De vrijwel onuitputtelijke rijkdom aan melodieën van zijn vaderland was voor de Tsjechische componist Pavel Staněk tijdens zijn leven een bron van kunstzinnige inspiratie. In Duitsland konden zijn „Tanz und Lied“, de „Songs from the East End“ en de „Czech Folk Dance Suite“ aan terrein winnen bij een breed publiek. Ze bieden als originele werken een uitstekend alternatief voor de vele bewerkingen van bijvoorbeeld de „Slawischen Tänze“ van Antonín Dvořák. Daarbij wordt Staněk in zijn werken nooit een prooi van alleen maar epigonisme of van een banale verleidelijke gelukzalige klank, maar verwerkt zijn muzikale materiaal qua thema en harmonie soeverein in een onmiskenbare individuele stijl.
De vierdelige „Frýdlant Suite“ schreef Pavel Staněk op verzoek van de uitgever Siegfried Rundel. Deze wilde een suite van Boheems-Moravische volksliederen hebben. De geciteerde en verwerkte liederen, die iedereen in Bohemen en Moravië kent, zijn „Siva holubička“ in het maestoso, molto cantabile, de wals „Andulka Šafářová“, een dromerig larghetto met de titel „Co to máš, má milá“ en ter afsluiting een vurige dans „Jaká by to hanba byla“ met tempo ad libitum aangeduid.

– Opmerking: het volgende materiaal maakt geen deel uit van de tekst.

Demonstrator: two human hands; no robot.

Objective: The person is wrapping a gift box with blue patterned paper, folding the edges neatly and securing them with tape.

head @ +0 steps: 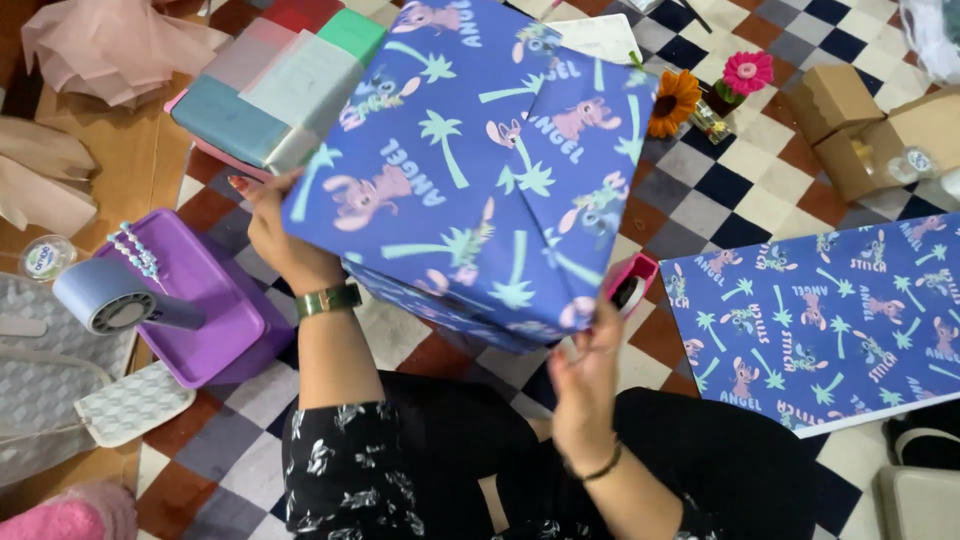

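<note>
A checkered rug (760, 190) in red, blue, grey and cream covers the floor, and a person sits on it with a big box (480, 170) in blue gift paper held up over their lap. The box is the middle of everything here. It is tipped on a slant, so the folded paper seam on its top faces the person. The left hand (275, 235) presses flat against the left side of the box, likely to keep it from sliding. The right hand (590, 370) is at the near bottom corner of the box, with its grip pinched on the paper edge there, right beside a pink tape dispenser (630, 285). To the right of the box lies a spare sheet of the same paper (820, 320). Behind the box are two toy flowers (710, 90) and a pastel box (280, 90). To the left of the box sits a purple tray (210, 310) with a blue roll (115, 300) on it.
</note>
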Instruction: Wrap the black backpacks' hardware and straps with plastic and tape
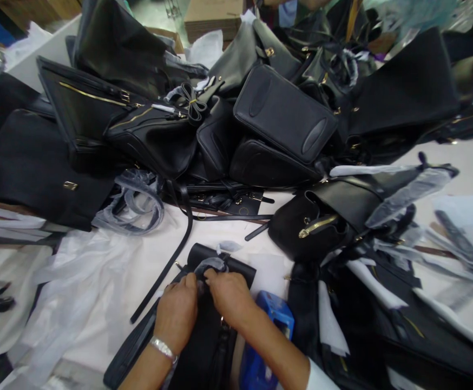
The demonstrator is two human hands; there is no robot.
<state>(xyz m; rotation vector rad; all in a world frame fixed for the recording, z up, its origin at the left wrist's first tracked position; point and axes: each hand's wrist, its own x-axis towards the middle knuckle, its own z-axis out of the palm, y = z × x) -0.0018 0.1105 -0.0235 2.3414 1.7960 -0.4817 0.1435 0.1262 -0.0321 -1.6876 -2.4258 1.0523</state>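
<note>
A black handbag (pixel 204 346) lies in front of me at the bottom centre, its strap and a gold-coloured buckle showing. Clear plastic wrap (pixel 211 265) is bunched around what looks like the bag's handle. My left hand (pixel 178 310) is closed on the wrap from the left, and a silver-coloured bracelet circles that wrist. From the right, my right hand (pixel 229 297) pinches the same wrap, close beside the left. The fingertips hide how much of the handle is covered. A loose black strap (pixel 171 260) curves across the white table (pixel 126 265) on the left.
Many black bags (pixel 285 114) are piled across the back. A drawstring bag (pixel 309 222) leans at the right, near more bags with wrapped handles. A blue plastic object (pixel 275 309) stands beside my right forearm. Crumpled white tissue (pixel 78 292) and a plastic-wrapped coil (pixel 135 203) lie left.
</note>
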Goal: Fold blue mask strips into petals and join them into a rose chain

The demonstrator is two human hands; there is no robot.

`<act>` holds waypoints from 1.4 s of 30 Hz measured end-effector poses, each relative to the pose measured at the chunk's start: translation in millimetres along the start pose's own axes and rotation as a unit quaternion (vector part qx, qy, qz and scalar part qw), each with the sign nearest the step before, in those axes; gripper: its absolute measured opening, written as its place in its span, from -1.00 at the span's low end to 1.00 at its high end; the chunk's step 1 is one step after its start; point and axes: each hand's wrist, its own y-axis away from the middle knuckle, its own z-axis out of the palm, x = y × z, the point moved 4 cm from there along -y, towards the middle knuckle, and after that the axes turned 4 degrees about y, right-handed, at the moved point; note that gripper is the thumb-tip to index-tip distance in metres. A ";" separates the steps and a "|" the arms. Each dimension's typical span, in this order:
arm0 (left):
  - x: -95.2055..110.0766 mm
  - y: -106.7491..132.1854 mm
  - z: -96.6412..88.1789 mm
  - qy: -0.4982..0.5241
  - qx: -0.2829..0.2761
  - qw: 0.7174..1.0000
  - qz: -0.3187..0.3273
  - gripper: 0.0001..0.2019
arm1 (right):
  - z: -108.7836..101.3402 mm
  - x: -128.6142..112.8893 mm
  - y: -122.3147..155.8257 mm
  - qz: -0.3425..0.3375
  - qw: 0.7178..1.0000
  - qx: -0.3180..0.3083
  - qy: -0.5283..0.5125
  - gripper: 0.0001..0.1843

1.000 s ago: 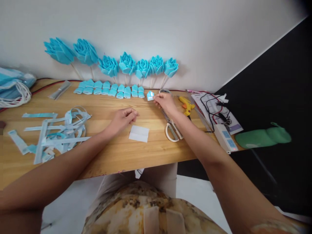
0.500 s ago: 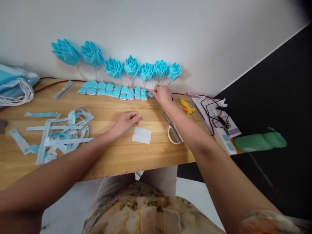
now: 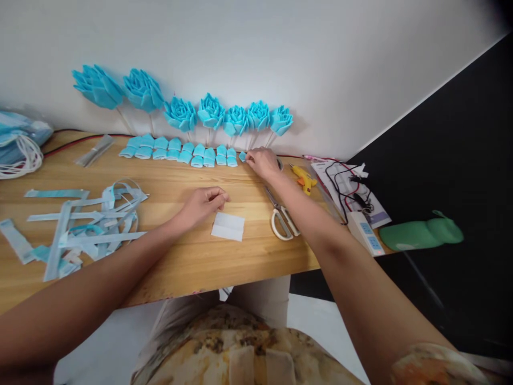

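Note:
My right hand (image 3: 262, 162) reaches to the back of the table, fingers pinched at a small folded blue petal (image 3: 242, 156) at the right end of the row of folded blue petals (image 3: 174, 148); the fingers partly cover it. Closer to me, my left hand (image 3: 203, 206) rests on the table with its fingers curled together, and nothing shows in them. Just below its fingertips lies a white square of fabric (image 3: 227, 226). Scissors with white handles (image 3: 282, 222) lie beneath and beside my right forearm.
Several blue fabric flowers (image 3: 180, 114) on sticks lean on the wall. Cut mask strips (image 3: 96, 214) and a bundle of thin sticks (image 3: 94, 151) lie left. To the right are a yellow glue gun (image 3: 303, 179), cables, a power strip (image 3: 367, 235) and a green bottle (image 3: 420, 234).
The view has turned slightly right, so everything sits further left. My right hand stays by the end petal, which shows a little differently at its fingertips. My left hand keeps its curled pose.

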 end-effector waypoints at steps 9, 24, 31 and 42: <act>-1.3 -0.9 0.8 -0.008 -0.003 1.000 -0.006 -0.69 | -1.8 -5.4 4.6 -0.037 0.998 0.047 0.027 -0.67; -1.2 -1.0 1.4 -0.007 -0.008 1.000 -0.005 -0.70 | 1.1 -16.0 2.6 -0.015 0.999 0.027 0.029 -0.69; 0.7 -0.5 0.8 -0.013 -0.005 1.000 -0.007 -0.75 | -3.8 -15.0 10.0 0.002 0.999 0.034 -0.009 -0.64; -0.7 -1.7 1.5 -0.002 -0.001 1.000 -0.004 -0.78 | -33.0 -21.6 41.3 -0.020 0.988 0.077 -0.130 -0.66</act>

Staněk zelf noemde zijn compositie een „parafrase“ op Tsjechische liederen. Om een opvoering niet te laten mislukken door bezettingsknelpunten van het uitvoerende orkest, heeft hij in de partituur instrumentale alternatieven als stichnoten vermeld. De titel „Frýdlant“ is gekozen naar de gelijkluidende naam van twee steden in Bohemen en Moravië. Met deze suite creëerde Staněk een werk vol ouderdomswijsheid en humor.